La Londra vittoriana è avvolta nella nebbia della notte, risate smorzate si sentono fuori dai pub, le strade nere e bagnate di pioggia sono illuminate dal gas dei lampioni che proiettano una luce giallastra velata di fumo soffocante.
I Gentiluomini sfidano l’aria stagnante entrando e uscendo da club eleganti, impeccabili nei loro completi scuri, perfetti specchi del loro status sociale, della loro autorità e del loro rigore morale.
Hanno una assoluta padronanza della loro immagine esteriore: la loro postura deve essere perfetta ed è data anche dall’estrema rigidità dei colletti delle camicie che indossano, che sembrano vivere di vita propria per quanto sono rigidi.
Non si scompongono certo per un umido venticello malevolo, ma neppure per il foglio di giornale che è spinto sul marciapiede con la notizia di un gentiluomo trovato morto su una panchina in un parco, soffocato dal suo stesso colletto, così fortemente inamidato da mantenersi perfettamente dritto anche con addosso la testa del suo proprietario abbandonata nel sonno di un bicchierino di troppo; il colletto rimaneva così dritto da premere la trachea o la carotide, interrompendo completamente i flussi vitali.
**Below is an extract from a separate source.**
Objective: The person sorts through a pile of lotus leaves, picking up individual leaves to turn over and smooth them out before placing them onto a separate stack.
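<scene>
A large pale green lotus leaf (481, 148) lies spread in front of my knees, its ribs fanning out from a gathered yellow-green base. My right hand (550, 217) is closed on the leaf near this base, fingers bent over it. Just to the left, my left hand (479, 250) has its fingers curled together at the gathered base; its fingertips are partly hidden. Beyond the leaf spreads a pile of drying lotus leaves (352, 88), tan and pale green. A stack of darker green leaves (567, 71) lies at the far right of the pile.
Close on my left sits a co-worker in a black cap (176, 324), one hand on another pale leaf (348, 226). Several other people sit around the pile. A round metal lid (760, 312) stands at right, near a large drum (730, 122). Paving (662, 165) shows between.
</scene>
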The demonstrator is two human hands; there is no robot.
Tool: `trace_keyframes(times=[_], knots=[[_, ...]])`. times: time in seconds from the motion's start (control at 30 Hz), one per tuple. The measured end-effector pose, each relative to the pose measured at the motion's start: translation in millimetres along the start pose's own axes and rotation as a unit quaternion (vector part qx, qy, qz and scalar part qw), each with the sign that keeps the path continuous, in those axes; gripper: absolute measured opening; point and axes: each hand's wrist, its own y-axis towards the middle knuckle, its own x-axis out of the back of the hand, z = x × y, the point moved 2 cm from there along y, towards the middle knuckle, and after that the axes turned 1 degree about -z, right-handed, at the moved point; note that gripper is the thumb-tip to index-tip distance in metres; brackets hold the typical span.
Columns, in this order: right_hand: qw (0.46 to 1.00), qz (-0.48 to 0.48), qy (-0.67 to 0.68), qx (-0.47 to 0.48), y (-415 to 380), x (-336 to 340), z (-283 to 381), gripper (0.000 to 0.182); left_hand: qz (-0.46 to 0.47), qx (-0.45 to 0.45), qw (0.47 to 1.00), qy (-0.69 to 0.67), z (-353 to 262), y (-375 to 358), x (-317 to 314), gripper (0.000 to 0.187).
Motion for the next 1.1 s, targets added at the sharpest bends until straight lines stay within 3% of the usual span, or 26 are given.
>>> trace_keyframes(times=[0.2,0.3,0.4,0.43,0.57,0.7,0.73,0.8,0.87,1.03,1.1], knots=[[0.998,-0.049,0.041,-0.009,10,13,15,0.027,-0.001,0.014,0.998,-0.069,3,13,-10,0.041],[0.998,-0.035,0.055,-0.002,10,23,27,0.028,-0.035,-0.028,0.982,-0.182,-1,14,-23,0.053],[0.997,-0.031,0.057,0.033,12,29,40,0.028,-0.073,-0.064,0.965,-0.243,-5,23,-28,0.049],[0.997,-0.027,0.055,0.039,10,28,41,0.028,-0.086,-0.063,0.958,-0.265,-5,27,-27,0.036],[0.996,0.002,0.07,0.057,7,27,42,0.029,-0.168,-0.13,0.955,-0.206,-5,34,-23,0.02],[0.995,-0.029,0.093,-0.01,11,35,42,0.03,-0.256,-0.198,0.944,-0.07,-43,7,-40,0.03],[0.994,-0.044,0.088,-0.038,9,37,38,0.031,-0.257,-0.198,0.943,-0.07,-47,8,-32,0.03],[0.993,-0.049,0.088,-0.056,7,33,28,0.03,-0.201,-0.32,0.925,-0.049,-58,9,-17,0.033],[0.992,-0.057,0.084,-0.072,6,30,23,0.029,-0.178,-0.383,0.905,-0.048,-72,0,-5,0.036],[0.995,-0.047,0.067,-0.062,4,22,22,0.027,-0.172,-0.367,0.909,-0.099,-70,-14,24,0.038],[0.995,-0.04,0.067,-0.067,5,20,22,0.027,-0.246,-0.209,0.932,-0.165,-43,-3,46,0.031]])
Chissà se si sono scomposti almeno sentendo girare una storia secondo cui un ragazzo, di ritorno dall’università, correndo con slancio entusiasta incontro al padre per abbracciarlo…gli abbia tagliato la gola con la punta inamidata del colletto.
Che sia verità o leggenda, il nome “parricida” rimane legato a questo tipo di colletto vittoriano.